17. Untuk Segala yang Baik dan Buruk

14.9K 2.4K 635
                                    

"Jangan sentuh aku, Nis. Aku jijik! Aku jijiiiiik~"

Saskia menoleh pada ruang ketiga di belakang meja makan mereka, lalu menggeleng bosan dan kembali melanjutkan makan siang nasi goreng pete-nya. "Ribut lagi tuh Penis Couple?"

Geofanny mengangkat bahu dengan empal terkunyah di mulut. "Yoi. Gara-gara Nissan telat setengah jem doang."

"Nggak tau bersyukur banget si Penina," imbuh Enno. "Padahal kantor baru si Nissan lebih jauh dari kantor kemaren. Udah bagus tuh mobil masih mau ke sini."

Lonceng yang menggantung di pintu depan berdenting dan semua kepala menoleh. Kelana termangu melihat kehadiran Rex di sana.

Sementara semua orang langsung menyambut dengan sumringah.

"Naaaahh~ kalau ini sih couple adem ayem nggak pernah ribut."
"Akhirnya dateng juga si Rex. Ke mana aja beberapa hari ini?"
"Ya elah bawa bunga segala. Idaman banget sih? Laki gue aja lupa nama ibu gue."

Kelana mendorong kursinya untuk meninggalkan meja makan. Segera dihampirinya Rex yang sudah berdiri manis dengan satu buket mawar merah.

"Buat kamu." Lesung pipi pria itu menekuk dalam saat tersenyum.

Dilatarbelakangi gumaman genit para staf perempuan di meja makan.

"Kemarin kan udah kasih." Kelana teringat pada seratus tangkai mawar yang dibuang Mbok Muna atas permintaannya.

"Tapi kan waktu itu nggak bisa liat reaksi kamu langsung." Rex menyodorkan buket seratus mawar itu—jumlahnya masih sama. Masih diiringi desah manja para staf perempuan.

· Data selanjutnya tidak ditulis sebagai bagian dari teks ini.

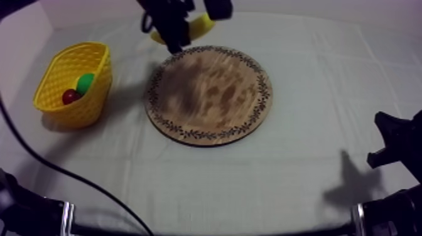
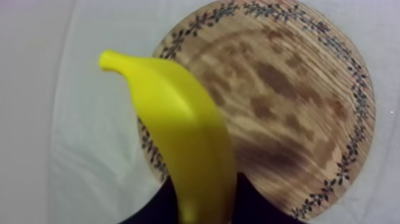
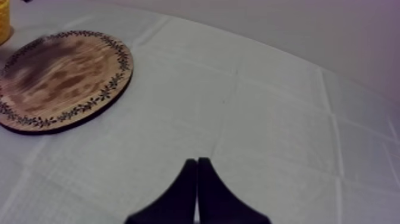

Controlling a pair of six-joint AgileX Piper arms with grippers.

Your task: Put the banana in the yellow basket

Tidak ingin berlama-lama menjadi bahan tontonan semua orang, Kelana lekas menarik lengan Rex dan mengajaknya masuk ke dalam ruang lukis pribadinya.

Rex meletakkan buket beraroma harum itu ke atas meja lukis Kelana, lalu tersenyum saat berbalik menatapnya. "Hari ini aku kosongin semua jadwal aku. Pergi makan yuk. Kamu lagi mau makan apa?"

Kelana menggeleng kecil. Berdiri agak berjauhan dari meja tempat Rex menatapnya. "Aku udah bawa lunch sendiri."

"Kalau gitu jalan-jalan yuk. Refreshing aja. Aku yakin Julian nggak keberatan."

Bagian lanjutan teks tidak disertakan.